▶ _What to do_:
Leaving nothing out, print each line of the material exactly.

▶ _Exercise data_:
>>>

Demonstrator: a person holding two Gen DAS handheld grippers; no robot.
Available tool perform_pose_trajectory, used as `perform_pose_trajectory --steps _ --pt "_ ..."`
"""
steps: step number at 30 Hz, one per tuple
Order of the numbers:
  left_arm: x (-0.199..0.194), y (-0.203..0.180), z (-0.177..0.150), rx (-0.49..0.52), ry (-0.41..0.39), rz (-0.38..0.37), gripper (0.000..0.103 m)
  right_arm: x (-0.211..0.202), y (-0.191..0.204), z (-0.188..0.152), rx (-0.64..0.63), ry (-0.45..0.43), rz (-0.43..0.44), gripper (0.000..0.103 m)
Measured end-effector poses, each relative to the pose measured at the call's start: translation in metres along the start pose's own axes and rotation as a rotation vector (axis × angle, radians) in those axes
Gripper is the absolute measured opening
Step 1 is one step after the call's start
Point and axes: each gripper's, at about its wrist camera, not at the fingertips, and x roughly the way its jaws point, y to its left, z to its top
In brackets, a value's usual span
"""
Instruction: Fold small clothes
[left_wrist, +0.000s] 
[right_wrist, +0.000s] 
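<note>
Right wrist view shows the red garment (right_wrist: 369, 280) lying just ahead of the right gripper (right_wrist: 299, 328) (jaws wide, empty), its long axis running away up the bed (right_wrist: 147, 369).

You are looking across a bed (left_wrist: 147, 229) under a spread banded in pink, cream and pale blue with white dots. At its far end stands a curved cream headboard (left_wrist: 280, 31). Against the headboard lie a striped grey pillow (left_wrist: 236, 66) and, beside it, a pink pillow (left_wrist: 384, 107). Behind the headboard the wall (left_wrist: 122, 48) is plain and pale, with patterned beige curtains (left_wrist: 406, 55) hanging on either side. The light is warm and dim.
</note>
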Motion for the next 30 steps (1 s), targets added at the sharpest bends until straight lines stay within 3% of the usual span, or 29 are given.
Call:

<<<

▶ _Answer section_:
Demonstrator: a person holding two Gen DAS handheld grippers; no robot.
Available tool perform_pose_trajectory, used as `perform_pose_trajectory --steps _ --pt "_ ..."`
"""
steps: step number at 30 Hz, one per tuple
Order of the numbers:
  left_arm: x (-0.199..0.194), y (-0.203..0.180), z (-0.177..0.150), rx (-0.49..0.52), ry (-0.41..0.39), rz (-0.38..0.37), gripper (0.000..0.103 m)
  right_arm: x (-0.211..0.202), y (-0.191..0.204), z (-0.188..0.152), rx (-0.64..0.63), ry (-0.45..0.43), rz (-0.43..0.44), gripper (0.000..0.103 m)
Measured end-effector poses, each relative to the pose measured at the call's start: translation in metres along the start pose's own axes and rotation as a rotation vector (axis × angle, radians) in those axes
Gripper is the absolute measured opening
Step 1 is one step after the call's start
Point and axes: each gripper's, at about its wrist camera, not at the fingertips, and x roughly the way its jaws point, y to its left, z to its top
In brackets, a value's usual span
"""
Instruction: Fold small clothes
[left_wrist, +0.000s] 
[right_wrist, +0.000s] 
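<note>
Right wrist view shows the red garment (right_wrist: 369, 280) lying just ahead of the right gripper (right_wrist: 299, 328) (jaws wide, empty), its long axis running away up the bed (right_wrist: 147, 369).

You are looking across a bed (left_wrist: 147, 229) under a spread banded in pink, cream and pale blue with white dots. At its far end stands a curved cream headboard (left_wrist: 280, 31). Against the headboard lie a striped grey pillow (left_wrist: 236, 66) and, beside it, a pink pillow (left_wrist: 384, 107). Behind the headboard the wall (left_wrist: 122, 48) is plain and pale, with patterned beige curtains (left_wrist: 406, 55) hanging on either side. The light is warm and dim.
</note>
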Motion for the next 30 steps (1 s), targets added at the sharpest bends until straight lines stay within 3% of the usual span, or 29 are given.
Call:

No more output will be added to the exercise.